In the past few weeks I’ve read a lot of posts saying “SaaS is dead” or “open source is dead” because AI coding tools can help you build software quickly.
It’s true that making a quick prototype is cheaper than ever. But I think these conclusions miss a big point: when software becomes easier to build for everyone, it also becomes easier for the teams who already build software products and open‑source projects. The advantage doesn't go away—it just moves. And the most valuable part of building software was never just writing code.
Building fast vs. building well
Today, you can ask a generative AI to write code and get a basic feature running in minutes. That’s exciting. But a working demo is not the same as a product you can rely on.
Developers spend less than one‑fifth of their day writing code. Most of their time goes into planning, testing, documenting, fixing bugs, and handling performance or security issues. After you launch a system, keeping it running is even more expensive. Most software costs come from maintenance and updates, not writing the code.
AI will make some of this work faster, but it won’t replace it. Shipping code is one thing; building and maintaining a reliable system over time is the real work.
Free code isn’t free to own
Open source has already shown us what happens when code is “free.” For years you’ve been able to download and host your own databases, web servers, or monitoring tools. Yet many companies still pay for SaaS versions of those tools. Why? Because they don’t want to worry about updates, patches, security and on‑call support.
Even though the code costs nothing, running and supporting it takes time and expertise. AI will reduce effort in some areas—maybe it will help with upgrades or basic troubleshooting—but it won’t change the core truth: owning software is more than just writing it.
Advantages shift, they don’t disappear
The claim that SaaS will die assumes that AI levels the playing field so much that everyone will build their own tools.
In reality, easier development means professional software teams can move faster too. They can release features more often, improve their interfaces and reduce costs.
Open‑source communities will also benefit. Automated tests, security scanners, and AI assistants will lower the barrier to contributing and maintaining projects.
The advantage shifts to those who can combine AI tools with real‑world domain knowledge and good architecture.
Building better software for infrastructure management with AI
At OpsMill, we’re building Infrahub because we believe infrastructure automation still has a long way to go.
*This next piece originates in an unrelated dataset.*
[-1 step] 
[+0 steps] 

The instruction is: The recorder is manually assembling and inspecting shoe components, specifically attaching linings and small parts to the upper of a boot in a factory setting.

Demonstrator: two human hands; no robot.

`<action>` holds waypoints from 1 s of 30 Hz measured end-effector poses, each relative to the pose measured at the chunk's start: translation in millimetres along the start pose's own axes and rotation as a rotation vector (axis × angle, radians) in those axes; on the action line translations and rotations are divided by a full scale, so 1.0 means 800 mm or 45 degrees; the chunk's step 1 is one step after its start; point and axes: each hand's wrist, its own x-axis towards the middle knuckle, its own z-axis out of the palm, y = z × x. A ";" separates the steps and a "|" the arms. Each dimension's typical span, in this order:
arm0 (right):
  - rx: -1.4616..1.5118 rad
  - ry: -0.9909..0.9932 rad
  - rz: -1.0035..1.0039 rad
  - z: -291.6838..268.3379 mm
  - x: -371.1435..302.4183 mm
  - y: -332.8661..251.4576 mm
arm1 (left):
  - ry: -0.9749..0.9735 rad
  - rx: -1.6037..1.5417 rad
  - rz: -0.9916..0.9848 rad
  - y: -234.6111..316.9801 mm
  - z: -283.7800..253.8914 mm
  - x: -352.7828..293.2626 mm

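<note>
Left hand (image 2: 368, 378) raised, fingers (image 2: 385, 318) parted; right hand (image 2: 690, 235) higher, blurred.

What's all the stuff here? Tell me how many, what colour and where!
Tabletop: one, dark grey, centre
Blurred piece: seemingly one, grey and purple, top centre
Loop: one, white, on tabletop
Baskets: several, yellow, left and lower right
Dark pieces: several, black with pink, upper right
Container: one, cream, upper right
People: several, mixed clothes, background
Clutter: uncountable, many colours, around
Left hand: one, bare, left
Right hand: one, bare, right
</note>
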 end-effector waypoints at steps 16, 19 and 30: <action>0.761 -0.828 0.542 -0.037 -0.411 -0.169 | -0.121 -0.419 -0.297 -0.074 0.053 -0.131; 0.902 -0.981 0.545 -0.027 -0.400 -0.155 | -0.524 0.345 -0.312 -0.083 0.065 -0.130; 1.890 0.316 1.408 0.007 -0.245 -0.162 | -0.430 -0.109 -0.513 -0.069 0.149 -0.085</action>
Many infrastructure projects today are under‑maintained, and there’s a big gap in tools that are easy to understand and integrate.
The ability to build software faster is an incredible opportunity for our industry, but it still takes a lot of knowledge to know what to build and how to maintain it.
Our vision is to provide building blocks that teams can trust—unifying documentation, configurations, and automation so you don’t have to reinvent the wheel every time. AI agents will help assemble these blocks, but reliable systems will still come from a combination of human expertise and well‑maintained services.
In short, AI isn't killing SaaS or open source. It’s making it easier to build more software.
The winners will be the teams who use these new tools to create stronger, more reliable products and this is exactly what we're working on at OpsMill. I’m excited that we’ll be able to ship features even faster in the future because we have a lot of ideas that we want to turn into production-ready software.